Mechanistic Analysis of Age-Related Clinical Manifestations in Down Syndrome

Abstract

Down syndrome (DS) is the most common genetic cause of Alzheimer's disease (AD) due to trisomy for all or part of human chromosome 21 (Hsa21). It is also associated with other phenotypes including distinctive facial features, cardiac defects, growth delay, intellectual disability, immune system abnormalities, and hearing loss. All adults with DS demonstrate AD-like brain pathology, including amyloid plaques and neurofibrillary tangles, by age 40 and dementia typically by age 60. There is compelling evidence that increased APP gene dose is necessary for AD in DS, and the mechanism for this effect has begun to emerge, implicating the C-terminal APP fragment of 99 amino acid (β-CTF). The products of other triplicated genes on Hsa21 might act to modify the impact of APP triplication by altering the overall rate of biological aging. Another important age-related DS phenotype is hearing loss, and while its mechanism is unknown, we describe its characteristics here. Moreover, immune system abnormalities in DS, involving interferon pathway genes and aging, predispose to diverse infections and might modify the severity of COVID-19. All these considerations suggest human trisomy 21 impacts several diseases in an age-dependent manner. Thus, understanding the possible aging-related mechanisms associated with these clinical manifestations of DS will facilitate therapeutic interventions in mid-to-late adulthood, while at the same time shedding light on basic mechanisms of aging.

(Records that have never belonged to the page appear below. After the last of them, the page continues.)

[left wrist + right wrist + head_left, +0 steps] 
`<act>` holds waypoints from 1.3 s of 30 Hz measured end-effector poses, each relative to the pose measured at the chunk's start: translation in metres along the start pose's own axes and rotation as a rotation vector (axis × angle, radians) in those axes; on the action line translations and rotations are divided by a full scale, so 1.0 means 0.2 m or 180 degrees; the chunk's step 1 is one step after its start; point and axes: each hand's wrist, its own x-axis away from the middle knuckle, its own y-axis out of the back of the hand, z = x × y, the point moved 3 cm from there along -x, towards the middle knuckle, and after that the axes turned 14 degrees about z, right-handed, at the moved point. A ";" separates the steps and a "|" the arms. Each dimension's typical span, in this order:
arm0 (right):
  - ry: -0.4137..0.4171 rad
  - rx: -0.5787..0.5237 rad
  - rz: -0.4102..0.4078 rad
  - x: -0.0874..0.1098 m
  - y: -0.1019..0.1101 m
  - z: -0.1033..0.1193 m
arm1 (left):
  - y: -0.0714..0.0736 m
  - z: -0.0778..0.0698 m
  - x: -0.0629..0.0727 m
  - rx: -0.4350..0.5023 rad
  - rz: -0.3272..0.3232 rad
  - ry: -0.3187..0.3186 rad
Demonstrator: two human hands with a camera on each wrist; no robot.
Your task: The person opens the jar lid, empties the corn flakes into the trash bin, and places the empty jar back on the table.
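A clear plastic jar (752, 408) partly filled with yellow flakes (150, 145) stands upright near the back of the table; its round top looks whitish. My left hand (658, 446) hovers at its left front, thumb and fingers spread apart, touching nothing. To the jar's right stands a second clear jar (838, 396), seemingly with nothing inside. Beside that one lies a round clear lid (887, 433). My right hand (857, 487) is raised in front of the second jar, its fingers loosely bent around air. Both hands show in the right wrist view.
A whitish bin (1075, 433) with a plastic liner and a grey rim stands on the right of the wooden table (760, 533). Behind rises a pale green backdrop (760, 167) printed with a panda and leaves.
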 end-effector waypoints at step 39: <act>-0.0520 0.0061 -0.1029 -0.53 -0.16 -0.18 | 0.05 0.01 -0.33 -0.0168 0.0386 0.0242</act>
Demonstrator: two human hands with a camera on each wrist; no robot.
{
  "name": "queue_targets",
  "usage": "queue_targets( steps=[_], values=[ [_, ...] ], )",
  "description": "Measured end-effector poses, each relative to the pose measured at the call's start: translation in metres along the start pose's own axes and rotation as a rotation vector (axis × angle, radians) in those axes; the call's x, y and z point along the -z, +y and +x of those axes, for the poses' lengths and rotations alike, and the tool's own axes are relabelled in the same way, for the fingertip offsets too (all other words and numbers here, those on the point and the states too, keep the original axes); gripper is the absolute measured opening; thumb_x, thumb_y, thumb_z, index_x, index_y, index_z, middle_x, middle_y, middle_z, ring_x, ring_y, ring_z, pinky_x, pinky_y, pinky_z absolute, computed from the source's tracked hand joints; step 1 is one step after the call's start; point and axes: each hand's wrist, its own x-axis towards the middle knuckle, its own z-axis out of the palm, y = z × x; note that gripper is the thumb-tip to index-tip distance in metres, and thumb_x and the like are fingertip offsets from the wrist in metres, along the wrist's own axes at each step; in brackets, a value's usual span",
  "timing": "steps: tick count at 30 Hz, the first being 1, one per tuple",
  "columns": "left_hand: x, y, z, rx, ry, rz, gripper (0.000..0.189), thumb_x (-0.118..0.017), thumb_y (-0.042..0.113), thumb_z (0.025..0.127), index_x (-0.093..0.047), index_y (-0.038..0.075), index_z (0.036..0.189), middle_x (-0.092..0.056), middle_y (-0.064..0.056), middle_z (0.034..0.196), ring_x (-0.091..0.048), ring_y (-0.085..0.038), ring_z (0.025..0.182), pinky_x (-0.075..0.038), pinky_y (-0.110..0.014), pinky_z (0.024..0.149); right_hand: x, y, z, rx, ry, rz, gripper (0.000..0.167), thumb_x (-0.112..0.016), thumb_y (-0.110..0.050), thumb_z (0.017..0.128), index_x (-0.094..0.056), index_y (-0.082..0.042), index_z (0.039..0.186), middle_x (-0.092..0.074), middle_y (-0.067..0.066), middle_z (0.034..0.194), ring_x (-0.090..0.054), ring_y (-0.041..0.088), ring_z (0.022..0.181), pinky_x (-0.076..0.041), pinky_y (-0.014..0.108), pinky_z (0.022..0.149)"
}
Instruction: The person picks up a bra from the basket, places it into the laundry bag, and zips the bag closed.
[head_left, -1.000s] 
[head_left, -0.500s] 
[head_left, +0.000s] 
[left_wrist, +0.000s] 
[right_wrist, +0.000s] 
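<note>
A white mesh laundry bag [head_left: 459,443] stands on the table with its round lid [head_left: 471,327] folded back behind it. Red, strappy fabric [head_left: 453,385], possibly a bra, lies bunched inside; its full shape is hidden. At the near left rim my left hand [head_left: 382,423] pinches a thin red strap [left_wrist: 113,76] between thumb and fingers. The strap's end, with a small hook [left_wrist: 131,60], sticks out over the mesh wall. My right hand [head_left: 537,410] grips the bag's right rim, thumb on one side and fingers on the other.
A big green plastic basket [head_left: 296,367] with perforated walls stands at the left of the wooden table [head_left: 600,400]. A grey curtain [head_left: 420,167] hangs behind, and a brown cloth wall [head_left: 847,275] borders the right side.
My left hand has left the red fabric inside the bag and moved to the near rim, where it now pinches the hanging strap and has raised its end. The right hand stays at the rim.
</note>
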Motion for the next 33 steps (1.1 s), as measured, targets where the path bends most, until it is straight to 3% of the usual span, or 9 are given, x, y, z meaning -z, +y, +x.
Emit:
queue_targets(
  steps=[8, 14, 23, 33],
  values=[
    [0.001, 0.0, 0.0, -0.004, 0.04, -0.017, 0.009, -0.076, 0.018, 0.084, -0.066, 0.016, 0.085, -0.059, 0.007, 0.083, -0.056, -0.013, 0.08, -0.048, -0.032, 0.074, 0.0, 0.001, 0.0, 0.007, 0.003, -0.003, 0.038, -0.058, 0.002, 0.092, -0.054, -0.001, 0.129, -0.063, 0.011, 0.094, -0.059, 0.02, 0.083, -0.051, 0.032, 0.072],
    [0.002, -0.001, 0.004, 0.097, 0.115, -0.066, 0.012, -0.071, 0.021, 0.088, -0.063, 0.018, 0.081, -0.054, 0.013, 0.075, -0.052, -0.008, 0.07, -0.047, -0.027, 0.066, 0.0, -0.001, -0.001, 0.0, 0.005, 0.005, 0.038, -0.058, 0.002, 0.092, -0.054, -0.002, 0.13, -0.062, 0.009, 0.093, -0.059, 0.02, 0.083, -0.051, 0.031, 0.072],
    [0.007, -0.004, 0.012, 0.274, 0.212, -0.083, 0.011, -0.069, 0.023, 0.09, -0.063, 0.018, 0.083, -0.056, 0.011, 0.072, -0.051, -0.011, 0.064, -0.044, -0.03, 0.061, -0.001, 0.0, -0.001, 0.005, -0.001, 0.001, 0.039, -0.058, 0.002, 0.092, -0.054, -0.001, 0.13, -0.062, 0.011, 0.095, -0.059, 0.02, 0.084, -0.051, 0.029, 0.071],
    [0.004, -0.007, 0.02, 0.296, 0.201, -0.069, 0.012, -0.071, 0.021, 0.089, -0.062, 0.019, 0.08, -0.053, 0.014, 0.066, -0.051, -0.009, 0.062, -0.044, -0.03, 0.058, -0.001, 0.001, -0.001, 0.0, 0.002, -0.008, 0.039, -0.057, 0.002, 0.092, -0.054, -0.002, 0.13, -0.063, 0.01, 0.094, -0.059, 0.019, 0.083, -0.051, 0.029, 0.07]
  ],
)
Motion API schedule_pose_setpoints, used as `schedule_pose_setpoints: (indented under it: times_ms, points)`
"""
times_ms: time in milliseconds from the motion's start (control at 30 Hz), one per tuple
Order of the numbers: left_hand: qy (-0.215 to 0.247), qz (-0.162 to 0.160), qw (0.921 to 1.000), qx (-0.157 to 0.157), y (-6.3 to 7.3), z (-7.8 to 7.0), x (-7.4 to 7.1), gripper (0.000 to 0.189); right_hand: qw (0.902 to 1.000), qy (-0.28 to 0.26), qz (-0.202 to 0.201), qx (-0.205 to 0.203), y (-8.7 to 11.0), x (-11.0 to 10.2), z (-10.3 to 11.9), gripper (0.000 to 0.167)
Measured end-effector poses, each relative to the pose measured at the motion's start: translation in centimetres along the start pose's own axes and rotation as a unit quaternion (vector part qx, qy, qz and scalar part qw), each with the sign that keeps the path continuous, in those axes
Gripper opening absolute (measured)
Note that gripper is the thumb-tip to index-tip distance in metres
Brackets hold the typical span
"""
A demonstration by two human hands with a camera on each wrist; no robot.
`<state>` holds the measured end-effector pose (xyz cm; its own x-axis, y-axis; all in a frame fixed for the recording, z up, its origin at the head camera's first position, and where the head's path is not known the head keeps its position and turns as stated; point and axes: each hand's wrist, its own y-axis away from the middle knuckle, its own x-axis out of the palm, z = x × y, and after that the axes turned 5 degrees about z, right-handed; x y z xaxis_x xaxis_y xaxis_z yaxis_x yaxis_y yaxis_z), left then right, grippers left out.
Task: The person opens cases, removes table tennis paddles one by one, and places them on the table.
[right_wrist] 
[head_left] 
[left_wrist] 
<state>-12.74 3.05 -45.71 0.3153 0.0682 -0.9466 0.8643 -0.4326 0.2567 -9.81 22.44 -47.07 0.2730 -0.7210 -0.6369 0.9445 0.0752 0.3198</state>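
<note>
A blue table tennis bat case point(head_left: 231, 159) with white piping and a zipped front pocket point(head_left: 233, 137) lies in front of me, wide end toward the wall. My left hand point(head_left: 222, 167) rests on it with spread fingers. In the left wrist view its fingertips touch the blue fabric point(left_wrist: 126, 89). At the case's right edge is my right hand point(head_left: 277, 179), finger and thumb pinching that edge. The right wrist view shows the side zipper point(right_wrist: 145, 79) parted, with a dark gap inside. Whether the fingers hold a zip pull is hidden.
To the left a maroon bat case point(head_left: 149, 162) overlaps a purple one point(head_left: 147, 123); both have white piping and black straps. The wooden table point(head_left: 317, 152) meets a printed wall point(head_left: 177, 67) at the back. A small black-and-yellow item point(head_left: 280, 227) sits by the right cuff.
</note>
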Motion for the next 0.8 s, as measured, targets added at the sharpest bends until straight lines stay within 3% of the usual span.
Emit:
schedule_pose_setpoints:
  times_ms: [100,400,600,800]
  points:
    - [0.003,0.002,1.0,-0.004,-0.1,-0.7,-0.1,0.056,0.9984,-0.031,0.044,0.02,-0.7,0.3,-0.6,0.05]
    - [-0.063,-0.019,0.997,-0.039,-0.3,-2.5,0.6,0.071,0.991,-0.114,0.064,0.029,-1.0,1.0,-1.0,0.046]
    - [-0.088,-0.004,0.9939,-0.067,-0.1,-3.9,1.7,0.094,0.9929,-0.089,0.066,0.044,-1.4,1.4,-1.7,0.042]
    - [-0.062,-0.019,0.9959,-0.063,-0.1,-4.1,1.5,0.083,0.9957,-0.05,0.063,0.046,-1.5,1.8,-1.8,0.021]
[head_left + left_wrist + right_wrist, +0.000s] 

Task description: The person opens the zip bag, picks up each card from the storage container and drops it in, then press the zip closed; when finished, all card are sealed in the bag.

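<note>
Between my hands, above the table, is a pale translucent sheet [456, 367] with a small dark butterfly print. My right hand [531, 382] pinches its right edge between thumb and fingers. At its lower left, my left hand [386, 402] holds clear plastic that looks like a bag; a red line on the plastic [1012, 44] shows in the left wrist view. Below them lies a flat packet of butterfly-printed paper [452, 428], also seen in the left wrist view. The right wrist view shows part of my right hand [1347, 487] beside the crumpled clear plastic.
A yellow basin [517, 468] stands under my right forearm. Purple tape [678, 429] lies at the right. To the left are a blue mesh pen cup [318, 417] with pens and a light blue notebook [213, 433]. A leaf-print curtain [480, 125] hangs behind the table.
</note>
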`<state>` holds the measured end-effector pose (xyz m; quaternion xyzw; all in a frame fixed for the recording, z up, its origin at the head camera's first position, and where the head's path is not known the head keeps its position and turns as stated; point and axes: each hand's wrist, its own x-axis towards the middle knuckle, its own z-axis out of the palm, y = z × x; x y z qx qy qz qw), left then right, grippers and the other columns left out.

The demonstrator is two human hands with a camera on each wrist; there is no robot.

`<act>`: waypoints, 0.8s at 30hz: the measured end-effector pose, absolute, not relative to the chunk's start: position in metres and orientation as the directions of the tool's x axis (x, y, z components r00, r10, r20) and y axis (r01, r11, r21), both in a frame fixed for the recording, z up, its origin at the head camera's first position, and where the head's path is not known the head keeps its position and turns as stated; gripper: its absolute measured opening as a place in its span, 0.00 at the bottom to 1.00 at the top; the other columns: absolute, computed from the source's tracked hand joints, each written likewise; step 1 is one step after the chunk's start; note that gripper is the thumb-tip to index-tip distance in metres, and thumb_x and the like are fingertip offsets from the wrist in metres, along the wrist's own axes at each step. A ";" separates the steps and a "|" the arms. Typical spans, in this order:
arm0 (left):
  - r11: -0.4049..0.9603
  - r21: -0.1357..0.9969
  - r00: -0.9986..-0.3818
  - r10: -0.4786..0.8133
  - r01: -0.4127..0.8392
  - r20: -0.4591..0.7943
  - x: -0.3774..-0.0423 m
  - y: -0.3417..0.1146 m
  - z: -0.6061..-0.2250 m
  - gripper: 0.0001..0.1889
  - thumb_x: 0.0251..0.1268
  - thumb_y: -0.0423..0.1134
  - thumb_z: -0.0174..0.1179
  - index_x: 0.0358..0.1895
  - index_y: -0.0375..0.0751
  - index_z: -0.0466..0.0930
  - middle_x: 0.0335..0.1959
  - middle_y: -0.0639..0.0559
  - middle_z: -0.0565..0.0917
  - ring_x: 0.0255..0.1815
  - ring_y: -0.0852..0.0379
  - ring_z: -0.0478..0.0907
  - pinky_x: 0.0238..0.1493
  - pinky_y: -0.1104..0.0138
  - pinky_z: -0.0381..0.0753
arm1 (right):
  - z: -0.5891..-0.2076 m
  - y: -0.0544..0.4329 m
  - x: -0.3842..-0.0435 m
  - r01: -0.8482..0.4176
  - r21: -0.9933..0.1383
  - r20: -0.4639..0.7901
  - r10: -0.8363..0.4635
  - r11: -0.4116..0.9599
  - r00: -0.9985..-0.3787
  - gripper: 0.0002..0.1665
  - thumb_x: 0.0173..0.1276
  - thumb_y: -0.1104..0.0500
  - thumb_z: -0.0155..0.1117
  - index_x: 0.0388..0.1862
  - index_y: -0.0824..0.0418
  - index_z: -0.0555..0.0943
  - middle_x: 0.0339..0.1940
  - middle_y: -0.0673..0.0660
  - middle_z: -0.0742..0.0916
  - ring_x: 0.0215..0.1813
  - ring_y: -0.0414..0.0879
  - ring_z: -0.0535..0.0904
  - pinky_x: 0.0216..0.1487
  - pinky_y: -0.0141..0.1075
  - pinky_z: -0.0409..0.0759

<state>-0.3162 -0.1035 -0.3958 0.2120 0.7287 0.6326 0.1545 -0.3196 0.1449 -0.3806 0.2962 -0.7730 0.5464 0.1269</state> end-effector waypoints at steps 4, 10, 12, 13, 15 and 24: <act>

Keywords: Alzheimer’s disease; COVID-19; Down syndrome; hearing loss; infection; mechanisms.

Figure 1

(A) The relationship between Hsa21 and age-related clinical phenotypes. (B) Hsa21 gene orthologs which play important roles in Down syndrome (DS)-associated dementia and other age-related clinical phenotypes.

Figure 2

Schematic representations of the specific examples of the relationship between the triplication of Hsa21 or Hsa21 gene ortholog(s) and its phenotypic consequences at various levels. (A) The triplication of the APP ortholog and its impacts on Alzheimer’s disease (AD)-related phenotypic features: increased APP gene dose in DS leads to increases in full-length APP protein and its products, including CTF (α-CTF and β-CTF) and Aβ peptides of varying length. Accumulating evidence points to β-CTF as driving endosomal dysfunction, lysosomal dysregulation, autophagy impairment as well as mitochondrial dysfunction. Abnormal early endosomes may contribute to deficits in the retrograde axonal transport of neurotrophic signaling in several neuron populations, including BFCNs, thus compromising their trophic support and leading to neuronal dysfunction and atrophy. Lysosomal dysregulation and autophagy impairment can allow for the build-up of toxic proteins and induce oxidative stress due to failed clearance of organelles, including mitochondria. β-CTF accumulation could also lead to mitochondrial dysfunction. In addition, increased Aβ peptides contribute to amyloid plaque formation; evidence supports a role for Aβ in tau pathology, but as yet there is no direct demonstration for this in DS. Autophagy-lysosomal system dysfunction also contributes to amyloid and tau pathologies. (B) The triplication of Hsa21 or Hsa21 gene orthologs and its impacts on the immune system and COVID-19 in the DS population: The dosage increase of the four interferon receptor genes in Ts21, IFNAR1, IFNAR2, IFNGR2, and IL10RB, up-regulates expression of interferon-stimulated genes (ISGs), which in turn results in immune dysregulation, including alteration of immune cell numbers as well as an imbalance between pro-inflammatory and anti-inflammatory mediators. These changes in DS are likely related to a higher risk for more severe COVID-19, which may also be contributed by the dosage increase of TMPRSS2 and early aging. BFCNs, basal forebrain cholinergicneurons; α-CTF, C-terminal APP fragment of 83 amino acids.